The researchers still had more questions about their findings, the main one being where the nitrogen-organic compounds came from. There were two speculations; either the organic compounds formed outside of Mars or on Mars. In the earlier years of the Solar System, Mars was filled with carbon-rich meteorites, comets and dust particles, Kobayashi explains, from which the organic matter could have dissolved into the carbonates and been preserved for billions of years.
These Martian carbonate minerals typically precipitate from the groundwater and according to eos.org are formed when water traps atmospheric carbon dioxide. Therefore, the Red Planet must have contained a wet atmosphere with possible “ancient lakes and rivers” (eos.org).

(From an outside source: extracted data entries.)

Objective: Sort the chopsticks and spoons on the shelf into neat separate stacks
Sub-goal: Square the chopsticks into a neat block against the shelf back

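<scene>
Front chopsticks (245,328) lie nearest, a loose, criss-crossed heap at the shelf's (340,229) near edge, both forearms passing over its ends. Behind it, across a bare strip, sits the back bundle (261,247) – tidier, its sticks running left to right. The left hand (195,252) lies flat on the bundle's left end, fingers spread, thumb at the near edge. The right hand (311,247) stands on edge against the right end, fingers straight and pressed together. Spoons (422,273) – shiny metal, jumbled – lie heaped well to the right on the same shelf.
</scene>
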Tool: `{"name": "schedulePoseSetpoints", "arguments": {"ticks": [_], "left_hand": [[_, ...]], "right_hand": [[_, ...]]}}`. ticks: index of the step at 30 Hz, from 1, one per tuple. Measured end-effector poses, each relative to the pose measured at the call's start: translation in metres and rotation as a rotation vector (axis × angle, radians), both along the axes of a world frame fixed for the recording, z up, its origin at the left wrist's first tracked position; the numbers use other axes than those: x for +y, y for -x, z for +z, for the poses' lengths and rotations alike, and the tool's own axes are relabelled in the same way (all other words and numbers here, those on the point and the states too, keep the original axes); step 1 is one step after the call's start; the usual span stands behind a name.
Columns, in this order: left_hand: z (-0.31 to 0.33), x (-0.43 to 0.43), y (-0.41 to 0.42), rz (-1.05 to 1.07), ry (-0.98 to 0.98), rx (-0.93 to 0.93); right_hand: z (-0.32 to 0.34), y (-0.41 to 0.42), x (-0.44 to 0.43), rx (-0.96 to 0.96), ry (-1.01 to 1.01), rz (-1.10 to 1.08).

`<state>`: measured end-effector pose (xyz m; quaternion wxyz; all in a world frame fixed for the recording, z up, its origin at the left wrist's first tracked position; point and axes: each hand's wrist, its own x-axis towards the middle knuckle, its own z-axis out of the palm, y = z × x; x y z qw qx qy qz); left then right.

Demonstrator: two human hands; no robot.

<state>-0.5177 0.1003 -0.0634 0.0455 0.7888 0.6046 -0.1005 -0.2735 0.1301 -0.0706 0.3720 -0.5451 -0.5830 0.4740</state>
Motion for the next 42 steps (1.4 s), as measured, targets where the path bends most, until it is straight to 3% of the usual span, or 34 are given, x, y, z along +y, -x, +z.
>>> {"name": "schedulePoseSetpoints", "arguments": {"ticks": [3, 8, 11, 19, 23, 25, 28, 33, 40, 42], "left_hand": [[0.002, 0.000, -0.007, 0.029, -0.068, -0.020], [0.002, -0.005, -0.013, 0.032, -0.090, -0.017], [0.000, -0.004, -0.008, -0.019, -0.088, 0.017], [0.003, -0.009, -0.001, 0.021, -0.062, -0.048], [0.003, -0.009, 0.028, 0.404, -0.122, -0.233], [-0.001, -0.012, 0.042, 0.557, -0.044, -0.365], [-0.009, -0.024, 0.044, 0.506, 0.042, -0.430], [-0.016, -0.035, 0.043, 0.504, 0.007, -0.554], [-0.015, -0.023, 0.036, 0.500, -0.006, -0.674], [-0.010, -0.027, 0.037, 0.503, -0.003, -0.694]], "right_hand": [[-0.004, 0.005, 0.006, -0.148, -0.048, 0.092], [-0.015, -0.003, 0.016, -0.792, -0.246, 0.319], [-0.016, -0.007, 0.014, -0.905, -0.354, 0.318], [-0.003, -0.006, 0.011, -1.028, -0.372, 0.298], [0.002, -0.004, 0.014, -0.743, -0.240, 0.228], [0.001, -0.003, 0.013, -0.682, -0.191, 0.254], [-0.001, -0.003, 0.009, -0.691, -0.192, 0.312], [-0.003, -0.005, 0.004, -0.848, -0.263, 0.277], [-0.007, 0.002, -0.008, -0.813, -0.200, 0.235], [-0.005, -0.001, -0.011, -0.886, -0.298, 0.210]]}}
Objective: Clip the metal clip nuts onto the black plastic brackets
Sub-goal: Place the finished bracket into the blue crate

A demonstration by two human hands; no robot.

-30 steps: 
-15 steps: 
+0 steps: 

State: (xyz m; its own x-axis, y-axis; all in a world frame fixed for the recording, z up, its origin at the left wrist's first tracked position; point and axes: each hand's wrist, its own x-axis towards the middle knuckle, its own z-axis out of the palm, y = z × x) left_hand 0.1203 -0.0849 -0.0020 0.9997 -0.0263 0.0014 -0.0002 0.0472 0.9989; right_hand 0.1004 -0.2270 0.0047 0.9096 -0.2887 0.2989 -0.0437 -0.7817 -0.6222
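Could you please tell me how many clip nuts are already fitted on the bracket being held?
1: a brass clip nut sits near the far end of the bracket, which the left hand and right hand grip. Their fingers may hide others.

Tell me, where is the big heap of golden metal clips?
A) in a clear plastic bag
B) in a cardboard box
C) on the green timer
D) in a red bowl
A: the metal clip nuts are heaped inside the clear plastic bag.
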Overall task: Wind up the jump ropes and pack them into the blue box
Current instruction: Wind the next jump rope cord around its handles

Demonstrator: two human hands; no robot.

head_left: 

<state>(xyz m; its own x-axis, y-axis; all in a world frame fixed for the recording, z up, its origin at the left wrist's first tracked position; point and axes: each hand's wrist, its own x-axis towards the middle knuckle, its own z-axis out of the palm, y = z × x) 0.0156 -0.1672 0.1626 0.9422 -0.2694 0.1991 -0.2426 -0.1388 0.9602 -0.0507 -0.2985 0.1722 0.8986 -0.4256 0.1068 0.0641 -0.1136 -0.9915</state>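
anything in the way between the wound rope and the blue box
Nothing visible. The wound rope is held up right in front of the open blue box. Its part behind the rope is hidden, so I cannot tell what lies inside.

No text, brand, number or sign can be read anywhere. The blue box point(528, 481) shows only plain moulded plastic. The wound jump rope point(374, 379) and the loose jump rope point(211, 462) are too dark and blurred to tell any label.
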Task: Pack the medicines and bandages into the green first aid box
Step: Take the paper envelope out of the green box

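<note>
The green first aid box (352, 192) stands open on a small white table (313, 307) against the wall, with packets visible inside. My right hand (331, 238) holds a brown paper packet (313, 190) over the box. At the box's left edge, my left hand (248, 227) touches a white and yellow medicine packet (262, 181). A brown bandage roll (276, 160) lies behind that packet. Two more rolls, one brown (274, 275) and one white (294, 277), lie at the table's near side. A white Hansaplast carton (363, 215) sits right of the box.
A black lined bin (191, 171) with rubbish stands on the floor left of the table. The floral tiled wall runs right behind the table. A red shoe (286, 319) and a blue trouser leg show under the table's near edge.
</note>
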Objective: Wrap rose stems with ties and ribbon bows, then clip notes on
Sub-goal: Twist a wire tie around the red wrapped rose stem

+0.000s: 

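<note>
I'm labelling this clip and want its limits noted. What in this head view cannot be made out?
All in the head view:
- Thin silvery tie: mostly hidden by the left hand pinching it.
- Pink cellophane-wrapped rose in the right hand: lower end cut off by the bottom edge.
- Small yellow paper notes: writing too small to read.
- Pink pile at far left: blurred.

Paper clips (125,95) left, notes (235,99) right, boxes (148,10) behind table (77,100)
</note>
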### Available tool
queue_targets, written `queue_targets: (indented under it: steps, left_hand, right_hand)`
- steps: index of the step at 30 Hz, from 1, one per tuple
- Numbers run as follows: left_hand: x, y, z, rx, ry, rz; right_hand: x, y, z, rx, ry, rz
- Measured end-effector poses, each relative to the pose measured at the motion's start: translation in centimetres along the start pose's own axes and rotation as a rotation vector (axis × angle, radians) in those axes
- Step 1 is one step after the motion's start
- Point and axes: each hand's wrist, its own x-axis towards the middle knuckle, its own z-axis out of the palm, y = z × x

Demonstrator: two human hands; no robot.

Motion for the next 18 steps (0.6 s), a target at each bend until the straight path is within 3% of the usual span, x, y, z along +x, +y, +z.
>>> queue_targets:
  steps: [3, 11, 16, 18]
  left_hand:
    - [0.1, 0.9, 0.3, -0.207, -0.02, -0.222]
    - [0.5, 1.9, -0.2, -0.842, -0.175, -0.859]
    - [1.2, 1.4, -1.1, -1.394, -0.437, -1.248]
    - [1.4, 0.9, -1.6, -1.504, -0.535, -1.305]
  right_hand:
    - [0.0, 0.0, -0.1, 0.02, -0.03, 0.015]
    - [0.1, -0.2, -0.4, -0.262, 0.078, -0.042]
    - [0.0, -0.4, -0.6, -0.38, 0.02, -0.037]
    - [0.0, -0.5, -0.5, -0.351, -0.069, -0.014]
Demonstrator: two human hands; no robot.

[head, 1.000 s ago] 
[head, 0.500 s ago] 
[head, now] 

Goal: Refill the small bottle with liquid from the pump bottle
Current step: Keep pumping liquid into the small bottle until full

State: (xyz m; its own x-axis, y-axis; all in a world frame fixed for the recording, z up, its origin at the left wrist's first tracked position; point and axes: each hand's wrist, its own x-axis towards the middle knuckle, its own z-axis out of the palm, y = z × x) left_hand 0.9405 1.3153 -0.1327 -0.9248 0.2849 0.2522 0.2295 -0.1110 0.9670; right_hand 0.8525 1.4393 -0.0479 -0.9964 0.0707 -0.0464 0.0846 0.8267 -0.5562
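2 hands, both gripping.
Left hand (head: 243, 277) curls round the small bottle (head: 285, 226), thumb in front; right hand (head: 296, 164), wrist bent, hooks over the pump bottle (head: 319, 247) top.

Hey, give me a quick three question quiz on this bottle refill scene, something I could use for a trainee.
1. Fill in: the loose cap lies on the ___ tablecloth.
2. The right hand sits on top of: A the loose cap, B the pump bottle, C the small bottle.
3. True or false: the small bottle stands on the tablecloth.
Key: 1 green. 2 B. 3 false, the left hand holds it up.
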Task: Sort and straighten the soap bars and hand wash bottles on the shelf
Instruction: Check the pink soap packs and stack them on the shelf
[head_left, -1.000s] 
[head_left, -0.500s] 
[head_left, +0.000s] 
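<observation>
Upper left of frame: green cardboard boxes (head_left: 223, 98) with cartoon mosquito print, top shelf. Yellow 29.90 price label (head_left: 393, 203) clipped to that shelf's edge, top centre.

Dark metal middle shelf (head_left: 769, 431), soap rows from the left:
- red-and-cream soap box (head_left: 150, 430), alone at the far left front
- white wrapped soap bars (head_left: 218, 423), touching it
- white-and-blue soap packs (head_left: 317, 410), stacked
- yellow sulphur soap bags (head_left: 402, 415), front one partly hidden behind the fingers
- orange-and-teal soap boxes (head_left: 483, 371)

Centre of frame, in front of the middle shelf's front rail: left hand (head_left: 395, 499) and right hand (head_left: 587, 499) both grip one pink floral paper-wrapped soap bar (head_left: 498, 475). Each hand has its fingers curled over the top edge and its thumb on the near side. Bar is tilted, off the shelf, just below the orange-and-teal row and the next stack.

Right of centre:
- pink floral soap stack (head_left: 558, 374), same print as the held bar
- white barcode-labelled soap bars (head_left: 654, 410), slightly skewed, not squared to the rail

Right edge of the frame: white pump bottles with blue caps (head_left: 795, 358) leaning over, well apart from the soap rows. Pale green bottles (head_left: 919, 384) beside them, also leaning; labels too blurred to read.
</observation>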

These findings conclude that organic nitrogen on Mars was present before Mars became not habitable, and early Mars was even “Earth-like', less oxidising, wetter, and organic-rich” (Tokyo Institute of Technology).
Conclusion
Discoveries like these are what fueled scientists to focus on something else that can directly carry and store planetary matter for billions of years- meteorites. By taking a closer look at meteorites, researchers have found traces of key elements such as nitrogen, adding on to the evidence that some planets were at one point, capable of facilitating life. Through these expeditions scientists get one step closer to finding out what life was really like for the beginning of these planets.